In passendem Abstand, vier Löcher von dem Spitzbuben entfernt, sass Susanna. Die Füsse, die nackt waren, steckten im Block; manch einer fühlte sich versucht, sie unter den allerliebsten kleinen Füssen zu kitzeln. Sie hatte ein grünes Kleid an, über ihre Schultern hatte man einen groben Sack gelegt, der die Arme verbarg. Sie sass unbeweglich da, den Kopf auf die Brust gesenkt; das dicke, schwarzbraune Haar war voll von Spucke.
Nicht weit von ihr stand der alte Mendel Speyer in seinem schwarzen Judenkaftan; der Bart hing von den langen, bekümmerten Zügen herab; er stand gebeugt und sprach mit einem jungen brünetten Mann, den niemand kannte. Er war dünn wie ein Messer, hatte dichtes, krauses Haar und rötlichschwarze Rattenaugen. Es war ein Kaufmann aus Helsingör; Mendel Speyer hatte am Morgen nach ihm geschickt.

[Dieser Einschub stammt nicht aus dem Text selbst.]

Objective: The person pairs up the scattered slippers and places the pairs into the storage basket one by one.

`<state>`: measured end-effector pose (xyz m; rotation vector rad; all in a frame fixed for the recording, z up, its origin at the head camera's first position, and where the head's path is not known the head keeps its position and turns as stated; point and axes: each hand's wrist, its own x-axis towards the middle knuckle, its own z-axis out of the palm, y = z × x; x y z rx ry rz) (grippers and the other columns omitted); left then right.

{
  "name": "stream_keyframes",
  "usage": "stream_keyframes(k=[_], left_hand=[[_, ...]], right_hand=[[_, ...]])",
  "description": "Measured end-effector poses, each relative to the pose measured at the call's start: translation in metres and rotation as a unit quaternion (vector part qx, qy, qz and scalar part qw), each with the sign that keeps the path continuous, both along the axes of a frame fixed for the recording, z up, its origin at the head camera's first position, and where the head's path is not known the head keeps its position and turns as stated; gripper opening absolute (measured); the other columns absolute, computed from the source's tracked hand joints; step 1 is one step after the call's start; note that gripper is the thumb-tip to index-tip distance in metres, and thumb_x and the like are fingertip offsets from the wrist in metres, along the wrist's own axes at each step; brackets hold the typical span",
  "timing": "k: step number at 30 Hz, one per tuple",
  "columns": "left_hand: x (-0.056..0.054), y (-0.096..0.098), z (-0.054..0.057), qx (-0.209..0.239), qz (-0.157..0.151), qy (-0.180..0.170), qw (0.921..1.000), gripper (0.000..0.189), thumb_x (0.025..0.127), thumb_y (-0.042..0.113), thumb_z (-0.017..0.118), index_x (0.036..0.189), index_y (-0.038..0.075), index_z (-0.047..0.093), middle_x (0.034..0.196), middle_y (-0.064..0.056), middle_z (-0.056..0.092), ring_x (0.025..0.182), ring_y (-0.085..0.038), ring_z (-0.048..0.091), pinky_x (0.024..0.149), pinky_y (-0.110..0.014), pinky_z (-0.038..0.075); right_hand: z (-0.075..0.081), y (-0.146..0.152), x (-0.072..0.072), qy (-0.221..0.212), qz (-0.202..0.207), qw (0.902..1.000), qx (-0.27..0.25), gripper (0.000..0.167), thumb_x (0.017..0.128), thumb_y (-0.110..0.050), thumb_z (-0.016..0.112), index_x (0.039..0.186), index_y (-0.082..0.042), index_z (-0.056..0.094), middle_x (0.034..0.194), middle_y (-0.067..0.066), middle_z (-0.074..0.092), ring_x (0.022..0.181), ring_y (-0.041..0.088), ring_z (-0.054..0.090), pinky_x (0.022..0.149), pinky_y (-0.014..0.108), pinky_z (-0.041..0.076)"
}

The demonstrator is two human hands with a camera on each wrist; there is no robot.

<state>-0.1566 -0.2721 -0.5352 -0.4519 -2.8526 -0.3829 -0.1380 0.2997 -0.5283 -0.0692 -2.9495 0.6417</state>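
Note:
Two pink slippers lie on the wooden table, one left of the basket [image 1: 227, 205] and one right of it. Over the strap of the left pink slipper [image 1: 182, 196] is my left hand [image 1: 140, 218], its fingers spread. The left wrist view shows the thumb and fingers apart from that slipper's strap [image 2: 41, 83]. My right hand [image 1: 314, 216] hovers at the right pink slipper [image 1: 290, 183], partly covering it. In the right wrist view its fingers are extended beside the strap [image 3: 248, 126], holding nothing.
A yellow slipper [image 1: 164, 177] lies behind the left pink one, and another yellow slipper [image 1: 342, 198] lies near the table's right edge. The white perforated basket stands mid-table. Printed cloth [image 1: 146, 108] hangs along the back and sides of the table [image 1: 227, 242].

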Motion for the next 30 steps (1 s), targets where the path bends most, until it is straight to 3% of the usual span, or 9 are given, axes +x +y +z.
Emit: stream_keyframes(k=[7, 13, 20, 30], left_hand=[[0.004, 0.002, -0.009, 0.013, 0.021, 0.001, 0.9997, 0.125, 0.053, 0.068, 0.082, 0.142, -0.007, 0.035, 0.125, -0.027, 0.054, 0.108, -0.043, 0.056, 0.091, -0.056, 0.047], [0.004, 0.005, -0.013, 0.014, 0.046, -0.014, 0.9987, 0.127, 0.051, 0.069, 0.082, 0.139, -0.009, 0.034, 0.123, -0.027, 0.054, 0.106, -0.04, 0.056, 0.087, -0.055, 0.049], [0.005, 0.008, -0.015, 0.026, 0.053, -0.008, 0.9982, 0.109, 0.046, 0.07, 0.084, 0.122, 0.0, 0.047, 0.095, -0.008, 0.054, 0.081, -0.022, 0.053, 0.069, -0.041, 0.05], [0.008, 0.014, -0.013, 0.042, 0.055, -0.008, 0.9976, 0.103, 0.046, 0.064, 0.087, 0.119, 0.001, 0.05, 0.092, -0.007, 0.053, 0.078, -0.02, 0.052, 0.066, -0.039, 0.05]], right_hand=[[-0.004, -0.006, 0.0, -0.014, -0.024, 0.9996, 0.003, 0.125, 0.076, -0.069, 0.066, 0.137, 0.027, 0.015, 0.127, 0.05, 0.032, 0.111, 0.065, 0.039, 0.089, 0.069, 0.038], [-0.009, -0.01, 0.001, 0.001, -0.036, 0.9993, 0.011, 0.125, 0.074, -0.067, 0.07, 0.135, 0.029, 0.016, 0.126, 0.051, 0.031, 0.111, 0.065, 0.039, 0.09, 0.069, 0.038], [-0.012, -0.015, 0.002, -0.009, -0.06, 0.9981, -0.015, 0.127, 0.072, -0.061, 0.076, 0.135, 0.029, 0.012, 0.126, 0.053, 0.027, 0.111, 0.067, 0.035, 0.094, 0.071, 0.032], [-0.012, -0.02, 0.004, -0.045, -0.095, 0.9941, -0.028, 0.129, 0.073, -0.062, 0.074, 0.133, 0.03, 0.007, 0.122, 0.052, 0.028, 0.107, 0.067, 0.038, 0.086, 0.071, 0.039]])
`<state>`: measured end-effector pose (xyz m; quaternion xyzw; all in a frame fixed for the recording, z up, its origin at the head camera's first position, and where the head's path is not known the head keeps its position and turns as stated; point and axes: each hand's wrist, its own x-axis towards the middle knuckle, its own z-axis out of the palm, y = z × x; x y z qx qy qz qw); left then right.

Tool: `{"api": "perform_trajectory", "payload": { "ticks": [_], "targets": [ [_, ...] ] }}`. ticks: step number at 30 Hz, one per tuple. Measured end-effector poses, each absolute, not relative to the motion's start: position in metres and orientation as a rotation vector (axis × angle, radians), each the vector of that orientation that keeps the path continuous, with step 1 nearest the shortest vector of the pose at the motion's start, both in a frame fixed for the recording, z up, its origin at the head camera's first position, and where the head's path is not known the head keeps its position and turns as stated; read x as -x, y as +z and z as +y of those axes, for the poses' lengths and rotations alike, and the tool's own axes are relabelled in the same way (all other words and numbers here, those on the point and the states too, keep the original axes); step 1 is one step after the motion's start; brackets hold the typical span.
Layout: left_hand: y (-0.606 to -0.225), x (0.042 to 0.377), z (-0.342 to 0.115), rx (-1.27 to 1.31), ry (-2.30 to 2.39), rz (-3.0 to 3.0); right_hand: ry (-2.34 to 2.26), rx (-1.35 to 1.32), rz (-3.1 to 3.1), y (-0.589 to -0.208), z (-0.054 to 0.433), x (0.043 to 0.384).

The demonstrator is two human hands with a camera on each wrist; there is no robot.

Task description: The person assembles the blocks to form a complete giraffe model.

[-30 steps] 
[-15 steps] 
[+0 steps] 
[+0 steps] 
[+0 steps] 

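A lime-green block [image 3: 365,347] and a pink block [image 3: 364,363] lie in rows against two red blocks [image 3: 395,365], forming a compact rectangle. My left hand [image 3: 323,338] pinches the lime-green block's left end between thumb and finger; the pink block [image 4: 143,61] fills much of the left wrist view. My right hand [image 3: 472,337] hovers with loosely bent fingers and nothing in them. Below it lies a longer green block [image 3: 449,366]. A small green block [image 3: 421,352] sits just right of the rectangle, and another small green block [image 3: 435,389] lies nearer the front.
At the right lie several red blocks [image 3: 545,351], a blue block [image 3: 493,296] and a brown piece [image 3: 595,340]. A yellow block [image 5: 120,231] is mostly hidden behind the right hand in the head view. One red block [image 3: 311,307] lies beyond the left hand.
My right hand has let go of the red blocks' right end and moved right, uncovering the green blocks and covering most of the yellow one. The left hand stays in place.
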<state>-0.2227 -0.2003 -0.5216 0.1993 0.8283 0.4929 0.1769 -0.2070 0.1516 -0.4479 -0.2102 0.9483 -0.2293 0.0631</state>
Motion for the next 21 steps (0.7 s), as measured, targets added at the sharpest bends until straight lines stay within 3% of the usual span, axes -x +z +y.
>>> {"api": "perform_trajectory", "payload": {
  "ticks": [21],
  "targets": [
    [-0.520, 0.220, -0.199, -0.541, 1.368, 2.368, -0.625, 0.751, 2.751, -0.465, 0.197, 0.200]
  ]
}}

Der Schinder Jerck war inzwischen gekommen und hatte zwei grosse Steine zusammengebunden. Grösserer Vorbereitungen bedurfte es nicht. Bevor aber Susanna aus dem Pranger erlöst wurde, näherte ihr Vater sich zögernd und zweifelnd — mit seinen erloschenen Augen sah er zu dem Wächter auf, dann auf zwei kleine Schuhe herab, die er in der Hand hielt, und auf die blossen Füsse seiner Tochter — dann dieselbe Runde noch einmal. Der Wächter stützte sich auf die Hellebarde, sein brummiger Schnurrbart rührte sich nicht, er sagte nicht nein — aber bedeutete es ja? Mendel Speyer zögerte und war auf einen Rückzug gefasst, während er die Schuhe hastig und unbeholfen an Susannas arme kleine Füsse band. Er gab ihr die Hand und half ihr beim Aufstehen. Dann musste er aus dem Weg.